Problem to work on: Print the listing below from its opening line through the line holding "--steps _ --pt", both ends included.

Excerpted records:
^^^^^^^^^^^^^^^^

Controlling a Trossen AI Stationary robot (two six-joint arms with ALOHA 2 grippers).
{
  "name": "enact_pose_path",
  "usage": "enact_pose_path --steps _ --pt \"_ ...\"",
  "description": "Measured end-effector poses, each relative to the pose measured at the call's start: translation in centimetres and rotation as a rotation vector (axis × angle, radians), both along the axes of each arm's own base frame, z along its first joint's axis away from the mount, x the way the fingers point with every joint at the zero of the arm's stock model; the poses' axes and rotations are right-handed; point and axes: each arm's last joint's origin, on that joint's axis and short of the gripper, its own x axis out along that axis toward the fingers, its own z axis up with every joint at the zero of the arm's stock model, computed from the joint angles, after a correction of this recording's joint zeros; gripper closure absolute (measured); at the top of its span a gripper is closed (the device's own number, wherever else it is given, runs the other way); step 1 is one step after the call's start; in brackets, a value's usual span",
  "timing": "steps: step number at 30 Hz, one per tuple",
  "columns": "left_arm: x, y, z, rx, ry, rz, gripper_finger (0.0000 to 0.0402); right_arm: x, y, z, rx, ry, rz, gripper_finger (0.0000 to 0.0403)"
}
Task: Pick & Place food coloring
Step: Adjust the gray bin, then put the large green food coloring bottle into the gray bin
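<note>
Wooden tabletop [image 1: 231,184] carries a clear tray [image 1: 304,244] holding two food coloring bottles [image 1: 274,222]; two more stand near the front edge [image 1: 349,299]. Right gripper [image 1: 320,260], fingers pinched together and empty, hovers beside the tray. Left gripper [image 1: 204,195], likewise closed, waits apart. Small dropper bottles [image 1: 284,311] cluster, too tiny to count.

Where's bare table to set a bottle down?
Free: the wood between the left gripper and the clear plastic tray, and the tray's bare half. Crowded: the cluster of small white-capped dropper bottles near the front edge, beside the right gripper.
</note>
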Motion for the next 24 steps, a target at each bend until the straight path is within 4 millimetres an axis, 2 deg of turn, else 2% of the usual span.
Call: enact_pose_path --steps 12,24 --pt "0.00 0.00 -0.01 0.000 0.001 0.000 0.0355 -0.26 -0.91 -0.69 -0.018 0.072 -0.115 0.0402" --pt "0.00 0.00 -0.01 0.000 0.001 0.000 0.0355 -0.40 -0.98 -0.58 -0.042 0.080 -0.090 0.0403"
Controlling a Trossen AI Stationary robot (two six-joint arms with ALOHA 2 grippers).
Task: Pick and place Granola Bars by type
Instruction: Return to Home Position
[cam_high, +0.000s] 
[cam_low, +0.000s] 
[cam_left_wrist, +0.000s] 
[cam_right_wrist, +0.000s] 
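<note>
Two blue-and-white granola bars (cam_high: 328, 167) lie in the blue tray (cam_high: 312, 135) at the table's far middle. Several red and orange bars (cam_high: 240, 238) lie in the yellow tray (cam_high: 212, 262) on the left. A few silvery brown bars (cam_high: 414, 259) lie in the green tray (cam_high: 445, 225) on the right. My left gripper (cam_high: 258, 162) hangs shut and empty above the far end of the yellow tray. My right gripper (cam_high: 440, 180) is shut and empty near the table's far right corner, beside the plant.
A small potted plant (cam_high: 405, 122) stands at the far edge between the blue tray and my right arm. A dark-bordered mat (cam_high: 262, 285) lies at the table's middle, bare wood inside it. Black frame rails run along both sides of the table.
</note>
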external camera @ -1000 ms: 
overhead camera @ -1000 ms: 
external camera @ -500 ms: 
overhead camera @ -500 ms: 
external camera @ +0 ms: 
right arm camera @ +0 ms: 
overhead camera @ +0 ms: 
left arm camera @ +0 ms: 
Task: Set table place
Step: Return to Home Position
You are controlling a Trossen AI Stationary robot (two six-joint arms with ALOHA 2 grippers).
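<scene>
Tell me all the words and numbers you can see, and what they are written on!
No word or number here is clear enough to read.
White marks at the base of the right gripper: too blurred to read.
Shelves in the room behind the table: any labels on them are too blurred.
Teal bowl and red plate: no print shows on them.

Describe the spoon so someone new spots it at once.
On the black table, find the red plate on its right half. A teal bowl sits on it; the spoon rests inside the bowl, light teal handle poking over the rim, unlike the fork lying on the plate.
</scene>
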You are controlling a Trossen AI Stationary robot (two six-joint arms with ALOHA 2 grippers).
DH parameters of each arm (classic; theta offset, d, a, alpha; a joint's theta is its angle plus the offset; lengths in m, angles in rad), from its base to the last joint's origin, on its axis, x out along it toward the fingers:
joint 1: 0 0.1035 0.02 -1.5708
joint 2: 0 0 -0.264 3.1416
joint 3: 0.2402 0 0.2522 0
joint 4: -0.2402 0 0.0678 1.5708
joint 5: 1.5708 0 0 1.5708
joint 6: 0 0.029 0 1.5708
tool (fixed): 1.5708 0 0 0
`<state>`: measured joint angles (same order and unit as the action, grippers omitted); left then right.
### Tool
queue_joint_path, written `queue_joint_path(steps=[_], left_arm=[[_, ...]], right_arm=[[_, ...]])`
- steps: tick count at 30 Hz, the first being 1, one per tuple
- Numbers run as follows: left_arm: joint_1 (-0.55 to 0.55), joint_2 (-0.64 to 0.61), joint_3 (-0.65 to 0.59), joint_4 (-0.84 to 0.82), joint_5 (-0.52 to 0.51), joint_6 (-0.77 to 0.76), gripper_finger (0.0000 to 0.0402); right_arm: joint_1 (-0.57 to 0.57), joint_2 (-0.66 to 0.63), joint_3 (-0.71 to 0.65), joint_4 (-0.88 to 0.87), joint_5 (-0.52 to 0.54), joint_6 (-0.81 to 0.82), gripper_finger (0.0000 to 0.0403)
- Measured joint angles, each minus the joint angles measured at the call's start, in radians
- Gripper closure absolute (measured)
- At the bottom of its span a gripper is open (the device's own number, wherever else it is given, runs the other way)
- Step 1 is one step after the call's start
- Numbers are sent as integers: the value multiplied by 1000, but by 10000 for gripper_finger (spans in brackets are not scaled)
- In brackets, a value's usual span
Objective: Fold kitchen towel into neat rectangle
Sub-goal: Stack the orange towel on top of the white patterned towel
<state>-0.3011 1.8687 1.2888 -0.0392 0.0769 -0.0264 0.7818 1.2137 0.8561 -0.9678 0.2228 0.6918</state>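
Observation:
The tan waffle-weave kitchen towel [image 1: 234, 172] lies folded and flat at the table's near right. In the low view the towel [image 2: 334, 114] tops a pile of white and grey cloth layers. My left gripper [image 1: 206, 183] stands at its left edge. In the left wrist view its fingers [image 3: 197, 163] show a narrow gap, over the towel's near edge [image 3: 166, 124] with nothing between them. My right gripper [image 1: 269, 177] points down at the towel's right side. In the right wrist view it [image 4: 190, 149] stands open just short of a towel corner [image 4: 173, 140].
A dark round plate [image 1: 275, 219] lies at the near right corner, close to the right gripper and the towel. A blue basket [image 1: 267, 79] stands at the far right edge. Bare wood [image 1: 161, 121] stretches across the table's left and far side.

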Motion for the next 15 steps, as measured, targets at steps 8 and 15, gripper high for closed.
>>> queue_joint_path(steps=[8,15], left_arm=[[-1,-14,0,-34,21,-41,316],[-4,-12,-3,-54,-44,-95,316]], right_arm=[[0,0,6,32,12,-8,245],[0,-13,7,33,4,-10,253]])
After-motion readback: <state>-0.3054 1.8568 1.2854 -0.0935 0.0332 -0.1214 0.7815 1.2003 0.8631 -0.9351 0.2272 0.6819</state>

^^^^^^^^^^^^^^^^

Solution to this exercise:
Controlling a Trossen AI Stationary robot (two six-joint arms with ALOHA 2 grippers).
{
  "name": "enact_pose_path",
  "usage": "enact_pose_path --steps _ --pt \"_ ...\"",

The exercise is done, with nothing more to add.